Antibakterielle Mundspülungen wirken nicht gegen Plaque und sind damit kein effektiver Schutz vor Karies. Sie töten lediglich die Bakterien an der Oberfläche der Beläge ab, die Bakterienpopulation regeneriert sich in kürzester Zeit. Zudem attackieren desinfizierende Mundspülungen auch harmlose Arten der Mundflora.

Etwas spezifischer gegen Kariesbakterien wird der in Zahnpflegekaugummi entaltene Zuckeralkohol Xylit, ein künstlicher Süßstoff. Xylit setzt die Haftkraft der Bakterien auf den Zahnoberflächen herab – so können sie vom Speichel leichter weggespült werden. Übrigens hat bereits normaler zuckerfreier Kaugummi einen günstigen Effekt auf die Mundgesundheit: Der durch das Kauen angeregte Speichelfluss neutralisiert Säuren und unterstützt so die Remineralisierung des Zahnschmelzes.

Da Zahnbeläge die Tendenz haben, sich mit der Zeit zu Zahnstein zu verhärten, gegen den Zahnbürste und Floss machtlos sind, empfiehlt sich eine regelmäßige professionelle Zahnreinigung. Dabei werden Plaque und Zahnstein gründlichst und  auch von unzugänglichen Stellen entfernt.

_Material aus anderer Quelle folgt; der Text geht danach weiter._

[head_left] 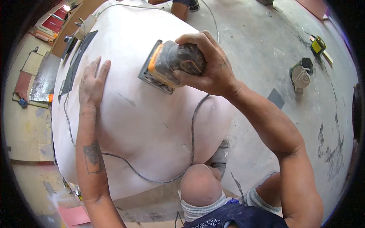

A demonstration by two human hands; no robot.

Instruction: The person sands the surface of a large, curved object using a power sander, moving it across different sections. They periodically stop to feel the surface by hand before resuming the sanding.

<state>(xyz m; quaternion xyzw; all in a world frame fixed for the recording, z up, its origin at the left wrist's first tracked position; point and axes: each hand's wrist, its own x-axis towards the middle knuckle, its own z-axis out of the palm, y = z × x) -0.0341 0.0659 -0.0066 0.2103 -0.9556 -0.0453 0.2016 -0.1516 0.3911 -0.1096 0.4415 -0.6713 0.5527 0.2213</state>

Eine unschlagbar effektive Möglichkeit, Zähne vor Karies zu schützen, ist immer noch die Fluorisierung.  Dabei ersetzt ein Fluoridion das basische Hydroxidion im Hydroxylapatit, aus Hydroxylapatit wird säureunempfindliches Fluorapatit. Fluorhaltige Zahnpasta und die Zahnhärtung mit Fluoridlacken bringen den Fluor in den Schmelz und stabilisieren ihn so gegen Säuren. Fluor hemmt außerdem den Stoffwechsel der Kariesbakterien.

Etwas Vorsicht ist auch hier geboten. Tut man vor allem in den ersten Lebensjahren zu viel des Guten (zum Beispiel durch Fluortabletten), kommt es zur Dentalfluorose, einer unschönen Veränderung des Zahnschmelzes durch ein Überangebot an Fluor. Symptome reichen von weißen Streifen oder Flecken bis hin zu gelben Verfärbungen oder sogar Verwachsungen des Zahnschmelzes. Bei einer professionell durchgeführten Fluorisierung besteht diese Gefahr jedoch nicht. Die Behandlung kann das gesamte Gebiss umfassen oder zur Remineralisierung einer Initialkaries gezielt zum Einsatz kommen.